In 1928, Penicillin was heralded as a breakthrough technology to curb deadly bacteria but it appears growing immunity to antibiotics is causing a resurgence.
The World Health Organisation (WHO) lists antimicrobial resistance (AMR) in the top 10 health threats to humankind, recording 1.3 million deaths annually.
By 2050, WHO estimates deaths will reach 10 million per year and cost of $100 trillion to the global economy.
Sydney University lecturer on child and adolescent health Dr Ameneh Khatami said: "We should be paying close attention if we don't want to have a significant health crisis in the near future."
The COVID-19 lockdowns helped Australia stabilise, or decrease, AMR bacteria by limiting travel and reducing antibiotic prescriptions in the community.

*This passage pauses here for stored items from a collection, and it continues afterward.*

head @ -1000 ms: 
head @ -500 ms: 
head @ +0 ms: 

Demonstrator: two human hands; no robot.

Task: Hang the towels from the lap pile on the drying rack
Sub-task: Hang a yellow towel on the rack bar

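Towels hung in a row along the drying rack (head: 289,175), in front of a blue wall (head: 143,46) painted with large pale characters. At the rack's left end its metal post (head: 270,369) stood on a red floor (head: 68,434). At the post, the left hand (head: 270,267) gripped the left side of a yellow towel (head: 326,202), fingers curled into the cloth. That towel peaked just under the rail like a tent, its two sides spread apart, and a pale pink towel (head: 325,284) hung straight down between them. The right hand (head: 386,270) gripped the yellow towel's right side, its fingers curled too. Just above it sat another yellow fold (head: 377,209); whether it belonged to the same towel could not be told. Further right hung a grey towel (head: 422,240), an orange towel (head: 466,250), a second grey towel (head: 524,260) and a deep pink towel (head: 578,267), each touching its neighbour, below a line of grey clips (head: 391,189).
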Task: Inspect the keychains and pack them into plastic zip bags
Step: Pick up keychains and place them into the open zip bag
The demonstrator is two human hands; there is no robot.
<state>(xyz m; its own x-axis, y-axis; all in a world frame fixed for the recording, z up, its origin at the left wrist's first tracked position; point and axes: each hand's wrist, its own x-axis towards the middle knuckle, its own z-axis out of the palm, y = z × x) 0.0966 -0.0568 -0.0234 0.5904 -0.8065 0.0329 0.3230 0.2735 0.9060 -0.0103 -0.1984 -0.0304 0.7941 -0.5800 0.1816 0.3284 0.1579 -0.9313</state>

Australia's neighbours, India and China, are facing major AMR challenges as resistant bacteria proliferates in Asia with 60,000 newborns dying annually in India due to antibiotic resistant neonatal infections.
Dr Khatami said "if it's a problem somewhere else it will be a problem for us, bacteria doesn't recognise borders."
IN OTHER NEWS:
Scientists are developing antibiotic 'sibling drugs' as stop-gap measures in the battle against AMR but 'phage' technology was a promising field of study that had remained largely unexamined, she said.
Phages are found abundantly in the natural world as fatal viruses for bacteria but do not affect human microbiomes.
"We can identify the right phages to treat infections and we sidestep a lot of the problems we have with antibiotics," Dr Khatami said.
Australia was experiencing a shortage of AMR researchers because antibiotics research was not seen as lucrative.
Infectious diseases physician and Canberra Hospital Professor Peter Collignon said "people are getting out of antibiotic research because there's more money in developing other drugs".
"It's important we invest the time, research and money to develop novel therapeutics," he said.
Australia was limiting antibiotic resistance in hospitals and communities by strict hygiene practices, clean water and sanitation to control interpersonal spreading.
It's believed more responsible uses of antibiotics would limit overflow into the environment, stopping bacteria from forming resistances.
"Australia needs to put in processes but we also need to take a leadership position in the region and globally," Dr Khatami said.
Infection control and limited antibiotic use would preserve the effectiveness of drugs like penicillin for the next generation, she said.